Autres outils : Breeze, système d’lA à crédits intégré à HubSpot, FullEnrich, Clay, Apollo
Attention : la collecte et le maintien des données ne sont pas l’affaire d’un seul département. C’est un travail qui se fait main dans la main entre le Marketing et les commerciaux. Pour que cela fonctionne, il est impératif d’impliquer toutes les équipes concernées (Marketing, Sales et SAV) et de mettre en place un processus clair, compris et accepté par tous.
La gouvernance, clé d’une Data Quality dans la durée
Nettoyer sa base, c’est un bon début. Mais le véritable objectif est de faire en sorte qu’elle reste propre. Car oui, si vous ne mettez pas en place une gouvernance des données, vous devrez recommencer l’audit dans six mois.
La gouvernance des données, quel intérêt ?
La qualité commence au point de contact. Pour aligner vos formulaires sur votre Data Model :
- privilégiez les champs fermés pour éviter les saisies fantaisistes ;
- n’acceptez que les emails entreprise ;
- supprimez les champs inutiles qui polluent la base.
Les bonnes pratiques à mettre en place
Pourquoi la donnée se dégrade-t-elle ? À cause du multi-sources (outils et équipes différents), des transferts de données entre plateformes et du turnover des équipes.

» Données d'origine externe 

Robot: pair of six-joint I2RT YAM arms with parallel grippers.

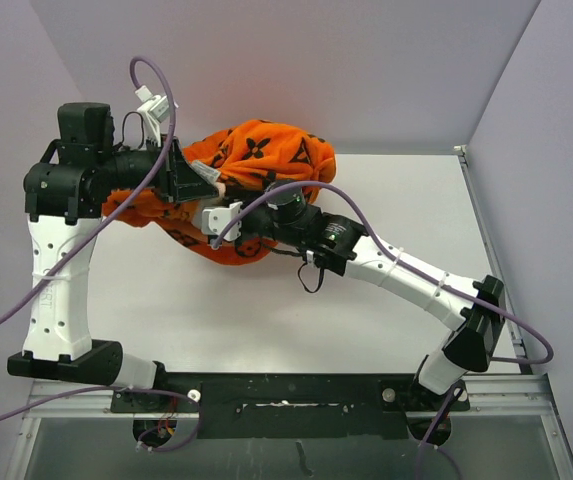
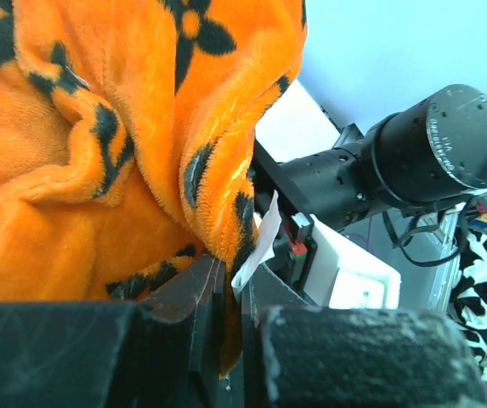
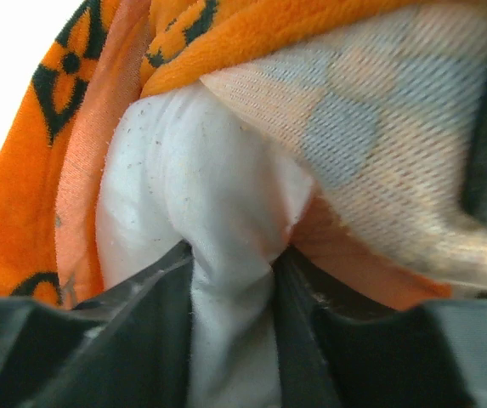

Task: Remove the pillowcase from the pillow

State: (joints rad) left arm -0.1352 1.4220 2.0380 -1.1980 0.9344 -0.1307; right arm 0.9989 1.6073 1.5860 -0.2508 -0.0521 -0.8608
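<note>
Orange pillowcase in left hand, pillow in right hand.

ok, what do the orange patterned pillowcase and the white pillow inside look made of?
Bright orange monogram-printed pillowcase: likely plush fleece or velour, matte; fuzzy pile on the folds, fine knit backing inside. Plain off-white pillow: seems smooth matte woven cloth over soft filling; it bunches softly where the jaws of the right gripper pinch it. Exact fibre unclear.
</note>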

Quelques bons réflexes à avoir…
- Formalisez un SLA (Service Level Agreement) : fixez les règles et responsabilités entre Marketing, Sales et SAV dans un document de référence.

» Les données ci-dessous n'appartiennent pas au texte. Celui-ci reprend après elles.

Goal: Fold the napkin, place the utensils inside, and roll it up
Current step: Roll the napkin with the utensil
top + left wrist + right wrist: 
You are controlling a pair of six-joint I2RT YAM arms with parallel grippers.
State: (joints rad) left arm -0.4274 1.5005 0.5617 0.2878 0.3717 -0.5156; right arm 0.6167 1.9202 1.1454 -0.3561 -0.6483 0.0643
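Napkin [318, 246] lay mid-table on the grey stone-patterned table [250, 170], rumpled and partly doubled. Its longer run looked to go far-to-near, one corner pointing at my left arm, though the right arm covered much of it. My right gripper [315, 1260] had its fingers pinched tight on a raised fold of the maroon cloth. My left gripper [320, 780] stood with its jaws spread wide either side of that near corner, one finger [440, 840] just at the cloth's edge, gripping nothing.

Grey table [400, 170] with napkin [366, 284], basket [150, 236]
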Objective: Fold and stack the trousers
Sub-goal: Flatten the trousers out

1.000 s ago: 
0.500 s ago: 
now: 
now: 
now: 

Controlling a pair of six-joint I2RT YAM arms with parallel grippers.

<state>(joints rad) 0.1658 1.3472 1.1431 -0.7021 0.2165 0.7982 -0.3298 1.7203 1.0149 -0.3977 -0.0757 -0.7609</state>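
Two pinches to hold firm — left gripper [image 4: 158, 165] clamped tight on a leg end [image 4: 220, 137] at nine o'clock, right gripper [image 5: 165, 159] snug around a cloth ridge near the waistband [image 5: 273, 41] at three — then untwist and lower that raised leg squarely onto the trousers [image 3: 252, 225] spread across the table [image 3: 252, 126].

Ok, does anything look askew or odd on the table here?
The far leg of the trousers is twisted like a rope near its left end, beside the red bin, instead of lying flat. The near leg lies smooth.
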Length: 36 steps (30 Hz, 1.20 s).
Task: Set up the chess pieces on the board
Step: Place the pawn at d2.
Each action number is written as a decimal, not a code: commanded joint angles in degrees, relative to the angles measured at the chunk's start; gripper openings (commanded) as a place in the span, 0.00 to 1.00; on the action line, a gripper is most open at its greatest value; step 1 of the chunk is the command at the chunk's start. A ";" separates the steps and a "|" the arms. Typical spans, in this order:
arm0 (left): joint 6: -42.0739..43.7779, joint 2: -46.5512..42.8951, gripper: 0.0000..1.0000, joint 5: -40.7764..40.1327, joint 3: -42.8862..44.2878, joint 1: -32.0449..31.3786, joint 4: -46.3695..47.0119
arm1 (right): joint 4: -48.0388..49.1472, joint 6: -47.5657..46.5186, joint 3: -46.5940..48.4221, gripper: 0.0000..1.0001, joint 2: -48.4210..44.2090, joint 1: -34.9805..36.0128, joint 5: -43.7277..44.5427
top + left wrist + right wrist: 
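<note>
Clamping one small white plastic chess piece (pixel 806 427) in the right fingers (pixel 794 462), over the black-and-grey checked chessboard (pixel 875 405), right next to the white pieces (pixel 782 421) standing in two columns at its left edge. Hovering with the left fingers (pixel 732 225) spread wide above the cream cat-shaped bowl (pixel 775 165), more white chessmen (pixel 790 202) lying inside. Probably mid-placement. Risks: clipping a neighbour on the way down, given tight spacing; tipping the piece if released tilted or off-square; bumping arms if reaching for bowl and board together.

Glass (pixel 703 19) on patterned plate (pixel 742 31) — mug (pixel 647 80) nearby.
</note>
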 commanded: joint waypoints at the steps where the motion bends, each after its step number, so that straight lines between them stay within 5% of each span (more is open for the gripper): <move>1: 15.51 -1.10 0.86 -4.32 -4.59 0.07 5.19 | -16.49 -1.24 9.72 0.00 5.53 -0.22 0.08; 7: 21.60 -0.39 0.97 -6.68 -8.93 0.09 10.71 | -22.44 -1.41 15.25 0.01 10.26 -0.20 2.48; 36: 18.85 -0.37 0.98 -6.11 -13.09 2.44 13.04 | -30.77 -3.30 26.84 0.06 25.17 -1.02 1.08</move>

- Désignez des Data Owners : la responsabilité doit rester côté Marketing, pas à la DSI.
- Prévoyez des ressources : créez un tableau de bord de KPI, un calendrier de maintenance et des comités dédiés.
- Documentez : consignez l’historique interne pour ne pas perdre le fil.
Conclusion
Une Data Quality maîtrisée, c’est avant tout une connaissance fine de vos cibles et des KPI fiables pour piloter votre activité. C’est la condition sine qua non pour déployer des stratégies Lead Gen réellement data-driven et impactantes.
Vous voulez industrialiser vos campagnes Outbound, Inbound ou ABM ? La qualité de vos données vous permet d’adapter vos timings, vos messages et les ressources envoyées selon le secteur d’activité, les centres d’intérêt, la taille de la boîte ou la région – voire d’affiner jusqu’au compte précis dans une approche ABM. C’est aussi le levier idéal pour optimiser votre retargeting et ne plus tirer à côté.